*** Opening of The input ***

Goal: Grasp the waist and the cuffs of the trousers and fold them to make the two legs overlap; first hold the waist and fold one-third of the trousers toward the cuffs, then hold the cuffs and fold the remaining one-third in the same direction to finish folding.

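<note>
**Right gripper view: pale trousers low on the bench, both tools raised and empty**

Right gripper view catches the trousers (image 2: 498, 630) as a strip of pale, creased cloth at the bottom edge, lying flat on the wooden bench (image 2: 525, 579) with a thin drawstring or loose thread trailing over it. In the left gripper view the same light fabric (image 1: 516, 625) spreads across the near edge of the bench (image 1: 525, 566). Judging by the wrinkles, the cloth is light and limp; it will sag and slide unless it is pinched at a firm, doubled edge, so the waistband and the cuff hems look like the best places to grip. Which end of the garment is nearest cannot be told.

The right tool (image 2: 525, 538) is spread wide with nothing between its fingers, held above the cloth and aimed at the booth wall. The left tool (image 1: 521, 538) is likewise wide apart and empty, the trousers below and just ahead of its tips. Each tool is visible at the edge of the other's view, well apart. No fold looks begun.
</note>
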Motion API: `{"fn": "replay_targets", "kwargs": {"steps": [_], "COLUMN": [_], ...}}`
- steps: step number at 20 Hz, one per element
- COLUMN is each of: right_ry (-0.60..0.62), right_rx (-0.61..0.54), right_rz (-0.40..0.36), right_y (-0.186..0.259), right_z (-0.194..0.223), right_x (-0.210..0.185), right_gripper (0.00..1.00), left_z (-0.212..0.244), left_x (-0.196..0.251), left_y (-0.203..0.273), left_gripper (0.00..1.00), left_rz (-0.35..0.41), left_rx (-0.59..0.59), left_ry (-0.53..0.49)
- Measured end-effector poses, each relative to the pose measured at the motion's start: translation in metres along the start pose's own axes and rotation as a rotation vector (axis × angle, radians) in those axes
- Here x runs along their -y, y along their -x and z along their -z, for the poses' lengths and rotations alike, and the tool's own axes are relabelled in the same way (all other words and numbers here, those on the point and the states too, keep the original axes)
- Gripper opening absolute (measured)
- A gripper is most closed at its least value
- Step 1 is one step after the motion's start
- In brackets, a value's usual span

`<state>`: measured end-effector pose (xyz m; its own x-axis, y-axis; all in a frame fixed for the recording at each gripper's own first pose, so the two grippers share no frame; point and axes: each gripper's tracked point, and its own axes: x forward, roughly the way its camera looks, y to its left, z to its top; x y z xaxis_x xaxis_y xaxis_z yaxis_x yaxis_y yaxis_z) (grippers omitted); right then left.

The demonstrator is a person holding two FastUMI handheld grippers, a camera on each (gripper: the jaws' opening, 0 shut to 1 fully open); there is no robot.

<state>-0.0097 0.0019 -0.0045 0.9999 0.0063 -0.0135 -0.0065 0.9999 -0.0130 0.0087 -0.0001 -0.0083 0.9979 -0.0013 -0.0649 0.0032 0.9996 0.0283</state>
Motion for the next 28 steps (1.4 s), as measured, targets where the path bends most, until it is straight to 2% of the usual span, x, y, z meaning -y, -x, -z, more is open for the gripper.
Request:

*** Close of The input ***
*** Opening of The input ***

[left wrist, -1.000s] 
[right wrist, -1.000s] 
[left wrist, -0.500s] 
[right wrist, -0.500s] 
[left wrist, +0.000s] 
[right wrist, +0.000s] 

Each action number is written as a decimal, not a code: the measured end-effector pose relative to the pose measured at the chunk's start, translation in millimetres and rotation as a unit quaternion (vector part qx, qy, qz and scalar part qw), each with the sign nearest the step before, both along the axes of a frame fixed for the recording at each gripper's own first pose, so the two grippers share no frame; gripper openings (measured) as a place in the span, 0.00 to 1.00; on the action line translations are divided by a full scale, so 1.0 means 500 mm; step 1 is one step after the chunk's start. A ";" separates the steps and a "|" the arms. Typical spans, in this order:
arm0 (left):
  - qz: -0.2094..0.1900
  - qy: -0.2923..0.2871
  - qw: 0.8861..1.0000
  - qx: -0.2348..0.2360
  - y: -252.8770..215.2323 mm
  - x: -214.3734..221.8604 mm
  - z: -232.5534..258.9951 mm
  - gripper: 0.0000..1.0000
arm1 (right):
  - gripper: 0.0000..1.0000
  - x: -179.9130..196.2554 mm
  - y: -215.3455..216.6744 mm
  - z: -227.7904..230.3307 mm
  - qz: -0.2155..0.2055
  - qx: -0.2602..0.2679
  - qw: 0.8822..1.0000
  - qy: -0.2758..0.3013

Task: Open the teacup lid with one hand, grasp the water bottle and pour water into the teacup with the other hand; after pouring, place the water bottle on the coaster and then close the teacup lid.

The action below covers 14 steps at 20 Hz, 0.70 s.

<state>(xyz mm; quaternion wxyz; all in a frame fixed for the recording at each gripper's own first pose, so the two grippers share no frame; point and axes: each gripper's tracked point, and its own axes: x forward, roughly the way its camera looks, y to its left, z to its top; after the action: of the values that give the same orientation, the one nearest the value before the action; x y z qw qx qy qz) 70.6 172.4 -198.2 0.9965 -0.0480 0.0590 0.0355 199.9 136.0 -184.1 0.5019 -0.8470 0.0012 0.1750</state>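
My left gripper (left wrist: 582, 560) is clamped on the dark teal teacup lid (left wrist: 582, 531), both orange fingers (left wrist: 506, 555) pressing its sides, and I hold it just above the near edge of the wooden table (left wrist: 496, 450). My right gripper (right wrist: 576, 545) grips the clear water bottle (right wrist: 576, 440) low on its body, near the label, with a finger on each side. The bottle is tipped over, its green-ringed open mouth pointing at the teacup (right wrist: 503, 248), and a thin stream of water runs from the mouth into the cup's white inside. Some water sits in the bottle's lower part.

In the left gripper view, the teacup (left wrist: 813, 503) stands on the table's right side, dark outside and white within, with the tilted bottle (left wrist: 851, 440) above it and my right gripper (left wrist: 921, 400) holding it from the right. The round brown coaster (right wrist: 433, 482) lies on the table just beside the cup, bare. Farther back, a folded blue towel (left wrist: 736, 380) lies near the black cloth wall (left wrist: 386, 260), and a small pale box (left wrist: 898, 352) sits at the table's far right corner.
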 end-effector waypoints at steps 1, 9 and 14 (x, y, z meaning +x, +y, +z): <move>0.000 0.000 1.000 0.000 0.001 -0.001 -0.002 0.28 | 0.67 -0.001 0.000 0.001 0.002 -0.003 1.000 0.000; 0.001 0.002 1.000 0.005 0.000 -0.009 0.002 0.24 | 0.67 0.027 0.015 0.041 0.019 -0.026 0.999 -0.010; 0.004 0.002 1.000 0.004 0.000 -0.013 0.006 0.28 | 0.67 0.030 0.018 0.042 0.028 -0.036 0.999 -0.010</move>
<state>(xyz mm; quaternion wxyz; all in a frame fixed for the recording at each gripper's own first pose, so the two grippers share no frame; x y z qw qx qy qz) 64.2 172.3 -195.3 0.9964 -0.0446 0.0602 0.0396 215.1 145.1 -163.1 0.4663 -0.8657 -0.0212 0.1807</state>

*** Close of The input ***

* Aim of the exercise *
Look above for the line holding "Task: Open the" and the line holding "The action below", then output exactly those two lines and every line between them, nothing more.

* Answer *
Task: Open the teacup lid with one hand, grasp the water bottle and pour water into the teacup with the other hand; after pouring, place the water bottle on the coaster and then close the teacup lid.

The action below covers 14 steps at 20 Hz, 0.70 s.

This output completes the exercise.